*** Begin section ***
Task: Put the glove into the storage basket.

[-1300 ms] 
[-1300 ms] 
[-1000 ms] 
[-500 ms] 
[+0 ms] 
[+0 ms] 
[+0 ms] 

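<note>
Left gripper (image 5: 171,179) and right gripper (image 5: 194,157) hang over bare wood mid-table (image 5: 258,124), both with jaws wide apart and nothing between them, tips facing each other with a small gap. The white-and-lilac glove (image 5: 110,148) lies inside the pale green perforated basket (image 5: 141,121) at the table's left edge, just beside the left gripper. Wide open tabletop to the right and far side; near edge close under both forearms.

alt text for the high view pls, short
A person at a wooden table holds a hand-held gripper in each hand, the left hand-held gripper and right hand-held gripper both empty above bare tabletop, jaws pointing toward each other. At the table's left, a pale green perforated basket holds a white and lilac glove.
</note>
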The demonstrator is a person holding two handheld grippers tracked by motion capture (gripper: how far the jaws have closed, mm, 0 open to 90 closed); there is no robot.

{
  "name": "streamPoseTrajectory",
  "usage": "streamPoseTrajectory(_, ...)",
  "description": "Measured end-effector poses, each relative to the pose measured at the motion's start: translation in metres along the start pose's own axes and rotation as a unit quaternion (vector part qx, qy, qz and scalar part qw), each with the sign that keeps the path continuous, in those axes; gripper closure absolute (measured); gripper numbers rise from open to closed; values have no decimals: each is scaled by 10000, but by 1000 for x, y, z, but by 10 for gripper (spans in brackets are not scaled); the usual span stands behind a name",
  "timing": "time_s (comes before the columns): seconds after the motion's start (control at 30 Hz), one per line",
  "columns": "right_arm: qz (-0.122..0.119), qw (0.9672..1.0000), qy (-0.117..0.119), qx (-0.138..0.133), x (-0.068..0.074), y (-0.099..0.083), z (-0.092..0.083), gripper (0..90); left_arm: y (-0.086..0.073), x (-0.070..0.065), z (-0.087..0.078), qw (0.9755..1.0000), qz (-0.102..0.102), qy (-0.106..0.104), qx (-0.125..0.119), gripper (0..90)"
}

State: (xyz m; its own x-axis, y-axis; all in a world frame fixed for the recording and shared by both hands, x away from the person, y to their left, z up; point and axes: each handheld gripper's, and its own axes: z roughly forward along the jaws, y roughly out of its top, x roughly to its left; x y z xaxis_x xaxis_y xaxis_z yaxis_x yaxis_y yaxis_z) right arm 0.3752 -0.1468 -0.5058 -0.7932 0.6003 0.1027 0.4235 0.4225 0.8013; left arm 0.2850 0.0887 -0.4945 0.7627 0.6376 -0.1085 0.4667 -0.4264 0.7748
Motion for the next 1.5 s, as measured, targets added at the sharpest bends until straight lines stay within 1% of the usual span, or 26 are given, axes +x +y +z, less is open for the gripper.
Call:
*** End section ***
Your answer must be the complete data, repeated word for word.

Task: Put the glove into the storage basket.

[-1300 ms] 
[-1300 ms] 
[-1000 ms] 
[-500 ms] 
[+0 ms] 
[+0 ms] 
[+0 ms] 

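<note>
Left gripper (image 5: 171,179) and right gripper (image 5: 194,157) hang over bare wood mid-table (image 5: 258,124), both with jaws wide apart and nothing between them, tips facing each other with a small gap. The white-and-lilac glove (image 5: 110,148) lies inside the pale green perforated basket (image 5: 141,121) at the table's left edge, just beside the left gripper. Wide open tabletop to the right and far side; near edge close under both forearms.

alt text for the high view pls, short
A person at a wooden table holds a hand-held gripper in each hand, the left hand-held gripper and right hand-held gripper both empty above bare tabletop, jaws pointing toward each other. At the table's left, a pale green perforated basket holds a white and lilac glove.
</note>
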The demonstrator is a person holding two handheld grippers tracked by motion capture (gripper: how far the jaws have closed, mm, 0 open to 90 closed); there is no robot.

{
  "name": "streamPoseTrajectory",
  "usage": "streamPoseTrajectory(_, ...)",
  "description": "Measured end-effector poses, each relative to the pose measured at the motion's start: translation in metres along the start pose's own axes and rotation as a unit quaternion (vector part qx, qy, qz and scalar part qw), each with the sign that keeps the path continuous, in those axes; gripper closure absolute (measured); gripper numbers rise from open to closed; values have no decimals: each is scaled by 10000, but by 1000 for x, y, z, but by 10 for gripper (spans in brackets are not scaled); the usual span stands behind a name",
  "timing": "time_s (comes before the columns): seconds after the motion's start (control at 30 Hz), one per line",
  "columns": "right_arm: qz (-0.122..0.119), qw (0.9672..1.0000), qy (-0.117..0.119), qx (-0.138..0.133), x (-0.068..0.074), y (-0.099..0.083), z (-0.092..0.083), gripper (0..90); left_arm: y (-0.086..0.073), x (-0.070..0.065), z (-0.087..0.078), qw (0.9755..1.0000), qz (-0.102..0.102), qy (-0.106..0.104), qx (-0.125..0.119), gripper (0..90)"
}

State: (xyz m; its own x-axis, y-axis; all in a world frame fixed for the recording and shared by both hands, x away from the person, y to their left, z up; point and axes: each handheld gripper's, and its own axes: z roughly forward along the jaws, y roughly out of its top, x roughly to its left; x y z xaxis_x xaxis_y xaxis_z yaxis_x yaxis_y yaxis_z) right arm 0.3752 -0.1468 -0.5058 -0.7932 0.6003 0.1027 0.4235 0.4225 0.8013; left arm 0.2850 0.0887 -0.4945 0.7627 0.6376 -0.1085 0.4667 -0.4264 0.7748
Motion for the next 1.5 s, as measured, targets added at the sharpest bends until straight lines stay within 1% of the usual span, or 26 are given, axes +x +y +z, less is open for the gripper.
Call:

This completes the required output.